ACTION ITEM = Take each line from the material below that includes the string "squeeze" and copy it.

DATA FOR ANALYSIS =
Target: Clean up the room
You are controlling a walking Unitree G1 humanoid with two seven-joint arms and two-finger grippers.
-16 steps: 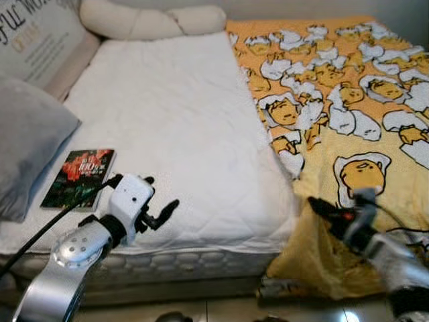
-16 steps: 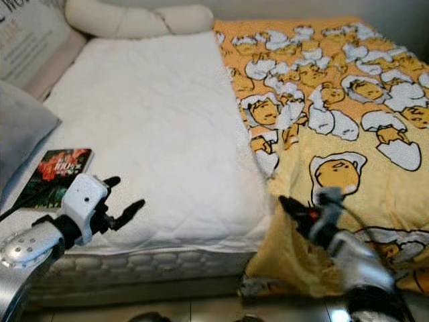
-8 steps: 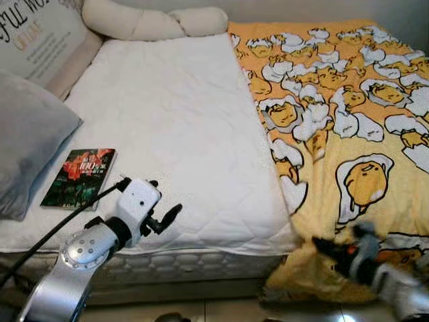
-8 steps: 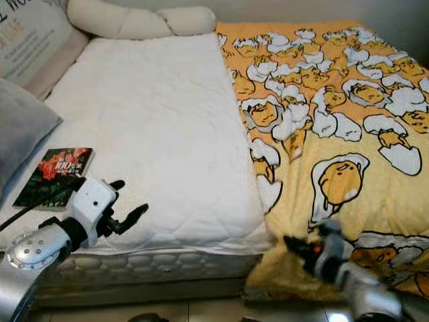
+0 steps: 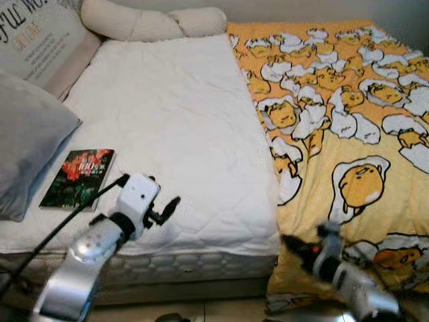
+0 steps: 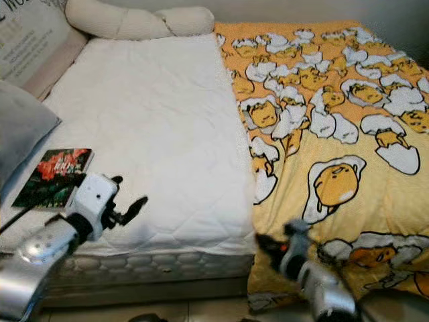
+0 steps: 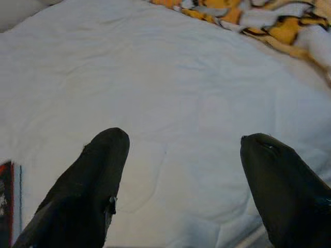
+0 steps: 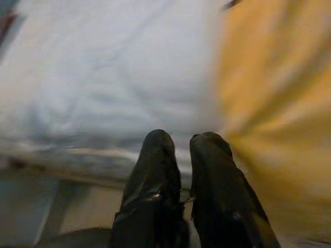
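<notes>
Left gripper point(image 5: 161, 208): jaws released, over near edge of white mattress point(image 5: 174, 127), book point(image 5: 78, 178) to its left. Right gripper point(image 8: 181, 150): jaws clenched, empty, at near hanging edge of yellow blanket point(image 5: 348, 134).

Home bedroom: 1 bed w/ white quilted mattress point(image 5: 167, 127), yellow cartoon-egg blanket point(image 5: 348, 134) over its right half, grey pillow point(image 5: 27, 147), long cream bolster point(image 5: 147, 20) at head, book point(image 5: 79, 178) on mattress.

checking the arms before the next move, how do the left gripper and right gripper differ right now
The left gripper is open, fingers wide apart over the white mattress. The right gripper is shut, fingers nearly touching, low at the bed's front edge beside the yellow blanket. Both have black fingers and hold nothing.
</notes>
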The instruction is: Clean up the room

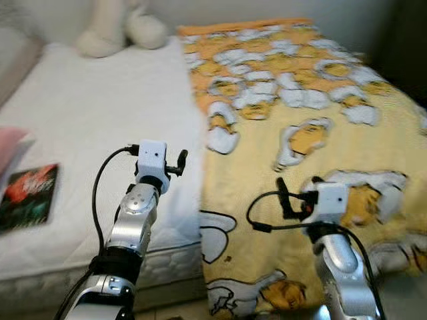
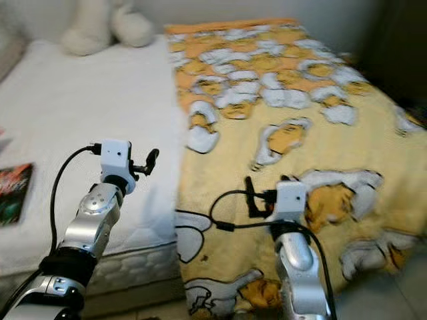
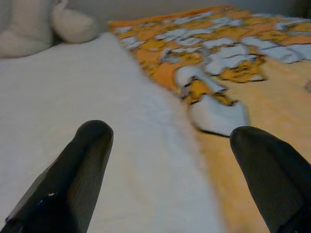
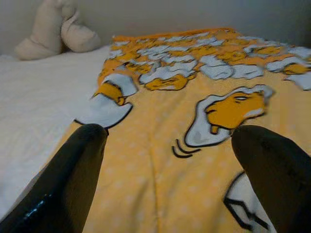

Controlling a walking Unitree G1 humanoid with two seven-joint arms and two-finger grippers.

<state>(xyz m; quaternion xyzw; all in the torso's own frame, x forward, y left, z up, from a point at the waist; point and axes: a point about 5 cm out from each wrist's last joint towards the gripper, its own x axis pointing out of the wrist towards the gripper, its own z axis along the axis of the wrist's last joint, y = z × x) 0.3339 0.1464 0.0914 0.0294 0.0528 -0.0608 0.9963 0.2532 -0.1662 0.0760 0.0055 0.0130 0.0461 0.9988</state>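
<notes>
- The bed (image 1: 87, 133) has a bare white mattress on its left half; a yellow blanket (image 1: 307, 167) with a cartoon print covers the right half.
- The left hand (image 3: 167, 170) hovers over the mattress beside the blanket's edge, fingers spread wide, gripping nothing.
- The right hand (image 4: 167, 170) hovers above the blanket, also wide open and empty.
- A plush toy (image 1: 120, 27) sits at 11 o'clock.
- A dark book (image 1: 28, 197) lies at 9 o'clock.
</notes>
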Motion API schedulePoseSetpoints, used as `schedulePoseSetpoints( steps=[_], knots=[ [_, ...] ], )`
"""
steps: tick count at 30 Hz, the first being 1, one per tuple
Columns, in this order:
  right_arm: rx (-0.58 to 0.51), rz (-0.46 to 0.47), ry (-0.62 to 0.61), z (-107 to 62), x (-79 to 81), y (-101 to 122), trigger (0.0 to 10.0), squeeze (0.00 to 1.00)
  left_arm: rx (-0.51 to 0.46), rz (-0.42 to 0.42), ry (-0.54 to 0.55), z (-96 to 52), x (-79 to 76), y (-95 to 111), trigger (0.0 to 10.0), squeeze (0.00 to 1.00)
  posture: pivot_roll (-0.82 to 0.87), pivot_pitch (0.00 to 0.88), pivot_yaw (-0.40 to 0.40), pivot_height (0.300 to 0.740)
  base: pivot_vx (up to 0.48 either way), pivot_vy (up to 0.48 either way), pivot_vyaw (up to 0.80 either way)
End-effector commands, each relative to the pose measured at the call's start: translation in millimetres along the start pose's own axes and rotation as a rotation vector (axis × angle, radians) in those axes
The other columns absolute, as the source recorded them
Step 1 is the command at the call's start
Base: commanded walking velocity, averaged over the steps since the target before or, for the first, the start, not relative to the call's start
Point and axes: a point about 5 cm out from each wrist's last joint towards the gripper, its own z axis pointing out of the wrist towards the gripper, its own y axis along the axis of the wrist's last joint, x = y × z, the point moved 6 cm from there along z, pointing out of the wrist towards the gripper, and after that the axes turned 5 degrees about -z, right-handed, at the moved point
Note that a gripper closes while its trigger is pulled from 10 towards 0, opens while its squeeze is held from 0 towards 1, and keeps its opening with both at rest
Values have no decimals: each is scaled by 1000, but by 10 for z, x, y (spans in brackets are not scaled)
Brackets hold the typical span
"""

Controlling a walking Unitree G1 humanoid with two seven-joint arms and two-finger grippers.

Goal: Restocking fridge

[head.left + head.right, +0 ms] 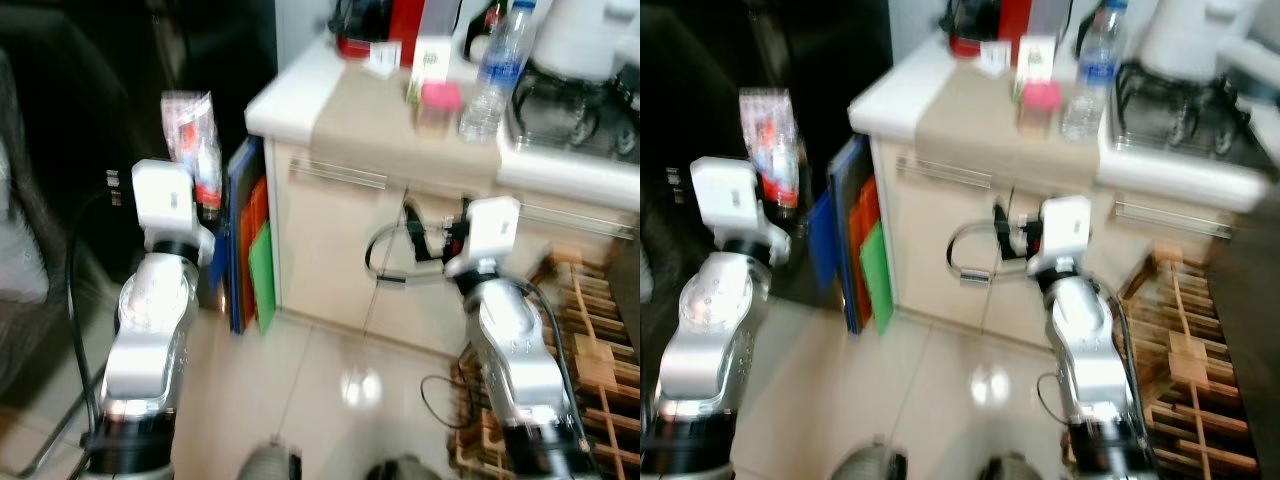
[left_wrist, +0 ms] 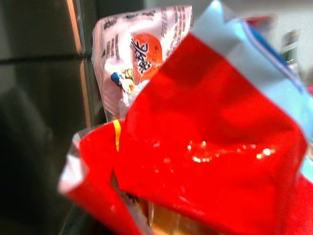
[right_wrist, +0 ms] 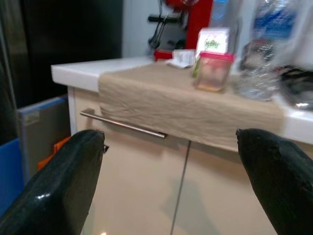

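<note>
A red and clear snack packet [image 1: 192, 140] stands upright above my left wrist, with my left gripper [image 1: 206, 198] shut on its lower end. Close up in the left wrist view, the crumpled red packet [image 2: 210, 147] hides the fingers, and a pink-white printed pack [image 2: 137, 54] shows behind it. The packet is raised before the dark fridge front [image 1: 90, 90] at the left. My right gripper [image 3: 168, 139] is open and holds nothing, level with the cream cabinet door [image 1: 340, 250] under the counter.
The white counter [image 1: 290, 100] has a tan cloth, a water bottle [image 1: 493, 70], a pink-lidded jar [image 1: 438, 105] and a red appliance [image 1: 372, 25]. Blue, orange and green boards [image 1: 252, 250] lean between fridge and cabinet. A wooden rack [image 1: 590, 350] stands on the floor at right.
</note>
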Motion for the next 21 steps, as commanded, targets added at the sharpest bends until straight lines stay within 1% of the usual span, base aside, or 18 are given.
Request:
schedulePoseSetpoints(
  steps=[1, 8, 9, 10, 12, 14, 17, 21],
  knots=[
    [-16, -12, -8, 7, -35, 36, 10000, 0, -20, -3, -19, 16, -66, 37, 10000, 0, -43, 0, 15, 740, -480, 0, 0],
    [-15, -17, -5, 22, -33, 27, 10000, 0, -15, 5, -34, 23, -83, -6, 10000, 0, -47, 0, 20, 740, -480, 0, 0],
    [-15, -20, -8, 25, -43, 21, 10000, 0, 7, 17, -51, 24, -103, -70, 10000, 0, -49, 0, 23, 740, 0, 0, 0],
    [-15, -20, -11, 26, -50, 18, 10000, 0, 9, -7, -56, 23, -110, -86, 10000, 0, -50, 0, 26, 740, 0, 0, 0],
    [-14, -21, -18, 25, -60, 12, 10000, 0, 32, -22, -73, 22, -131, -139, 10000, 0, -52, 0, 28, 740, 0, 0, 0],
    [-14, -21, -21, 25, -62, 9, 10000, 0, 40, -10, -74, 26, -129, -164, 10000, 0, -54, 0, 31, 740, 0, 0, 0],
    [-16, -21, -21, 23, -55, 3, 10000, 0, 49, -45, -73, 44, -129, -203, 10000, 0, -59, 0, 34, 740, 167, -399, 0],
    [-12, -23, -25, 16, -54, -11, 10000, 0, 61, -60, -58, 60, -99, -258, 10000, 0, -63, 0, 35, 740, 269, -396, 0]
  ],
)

TASK SOLUTION =
  right_arm: rx (-0.58 to 0.51), rz (-0.46 to 0.47), ry (-0.62 to 0.61), z (-107 to 62), x (-79 to 81), y (-101 to 122), trigger (0.0 to 10.0), squeeze (0.00 to 1.00)
  left_arm: rx (-0.51 to 0.46), rz (-0.42 to 0.42), ry (-0.54 to 0.55), z (-96 to 52), x (-79 to 76), y (-95 to 111), trigger (0.0 to 10.0), squeeze (0.00 to 1.00)
Note that a gripper closes while its trigger is pulled from 10 towards 0, opens while its squeeze is held from 0 towards 1, and keeps its opening with both at rest

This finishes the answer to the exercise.